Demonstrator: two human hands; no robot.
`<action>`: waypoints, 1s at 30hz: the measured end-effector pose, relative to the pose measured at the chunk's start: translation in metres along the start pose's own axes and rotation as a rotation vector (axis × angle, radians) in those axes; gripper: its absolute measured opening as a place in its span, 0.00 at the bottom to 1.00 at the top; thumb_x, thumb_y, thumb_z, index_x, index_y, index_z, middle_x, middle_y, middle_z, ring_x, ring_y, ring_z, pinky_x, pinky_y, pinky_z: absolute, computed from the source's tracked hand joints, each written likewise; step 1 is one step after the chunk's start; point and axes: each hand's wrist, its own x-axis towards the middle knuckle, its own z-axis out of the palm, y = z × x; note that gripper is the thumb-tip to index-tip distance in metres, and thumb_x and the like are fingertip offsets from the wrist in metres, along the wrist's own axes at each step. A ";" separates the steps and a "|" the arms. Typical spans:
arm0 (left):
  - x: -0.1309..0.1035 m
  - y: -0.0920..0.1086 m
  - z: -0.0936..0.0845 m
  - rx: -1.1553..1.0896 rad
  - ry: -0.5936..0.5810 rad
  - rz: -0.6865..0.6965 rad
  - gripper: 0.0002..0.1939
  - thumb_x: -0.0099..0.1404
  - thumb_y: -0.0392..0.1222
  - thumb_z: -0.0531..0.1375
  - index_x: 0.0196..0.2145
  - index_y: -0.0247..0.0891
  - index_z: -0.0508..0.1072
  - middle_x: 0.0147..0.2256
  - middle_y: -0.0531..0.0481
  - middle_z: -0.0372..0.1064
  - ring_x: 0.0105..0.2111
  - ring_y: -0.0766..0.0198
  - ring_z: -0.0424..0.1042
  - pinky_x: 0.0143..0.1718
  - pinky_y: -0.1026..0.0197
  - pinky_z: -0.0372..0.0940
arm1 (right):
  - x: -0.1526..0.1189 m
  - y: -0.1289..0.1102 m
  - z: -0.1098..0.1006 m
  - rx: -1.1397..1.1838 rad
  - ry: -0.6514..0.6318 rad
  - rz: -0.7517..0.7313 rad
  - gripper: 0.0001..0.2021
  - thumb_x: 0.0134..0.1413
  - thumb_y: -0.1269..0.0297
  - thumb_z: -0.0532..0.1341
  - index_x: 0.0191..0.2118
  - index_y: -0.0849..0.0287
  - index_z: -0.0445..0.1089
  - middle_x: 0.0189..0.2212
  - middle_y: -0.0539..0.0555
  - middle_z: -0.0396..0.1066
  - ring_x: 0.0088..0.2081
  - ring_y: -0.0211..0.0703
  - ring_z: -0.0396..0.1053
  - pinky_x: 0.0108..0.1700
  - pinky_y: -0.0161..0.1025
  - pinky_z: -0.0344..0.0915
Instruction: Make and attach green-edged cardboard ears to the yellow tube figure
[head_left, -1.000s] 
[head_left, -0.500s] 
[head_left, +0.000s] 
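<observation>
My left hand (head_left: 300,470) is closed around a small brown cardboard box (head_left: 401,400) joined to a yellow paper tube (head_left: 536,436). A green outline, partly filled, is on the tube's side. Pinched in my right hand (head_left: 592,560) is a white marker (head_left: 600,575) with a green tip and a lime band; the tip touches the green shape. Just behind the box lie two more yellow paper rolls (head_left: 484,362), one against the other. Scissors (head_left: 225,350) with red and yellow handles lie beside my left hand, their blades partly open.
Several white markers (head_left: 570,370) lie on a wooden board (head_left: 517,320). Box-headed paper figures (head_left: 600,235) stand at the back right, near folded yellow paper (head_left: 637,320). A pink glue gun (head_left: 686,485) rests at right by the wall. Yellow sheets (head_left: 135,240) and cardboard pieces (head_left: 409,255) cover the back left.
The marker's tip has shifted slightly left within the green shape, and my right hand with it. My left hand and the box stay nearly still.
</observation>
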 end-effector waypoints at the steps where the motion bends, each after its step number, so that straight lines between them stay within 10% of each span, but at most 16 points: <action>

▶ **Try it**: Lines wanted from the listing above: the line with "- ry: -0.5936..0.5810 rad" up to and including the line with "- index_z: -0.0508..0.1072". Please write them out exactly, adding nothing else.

▶ **Solution**:
  - ry: -0.5936..0.5810 rad
  - rz: -0.6865..0.6965 rad
  - gripper: 0.0002..0.1939
  - thumb_x: -0.0099..0.1404
  - thumb_y: -0.0392..0.1222
  - thumb_z: -0.0531..0.1375
  - index_x: 0.0196..0.2145
  - index_y: -0.0247..0.0891
  - index_z: -0.0508..0.1072

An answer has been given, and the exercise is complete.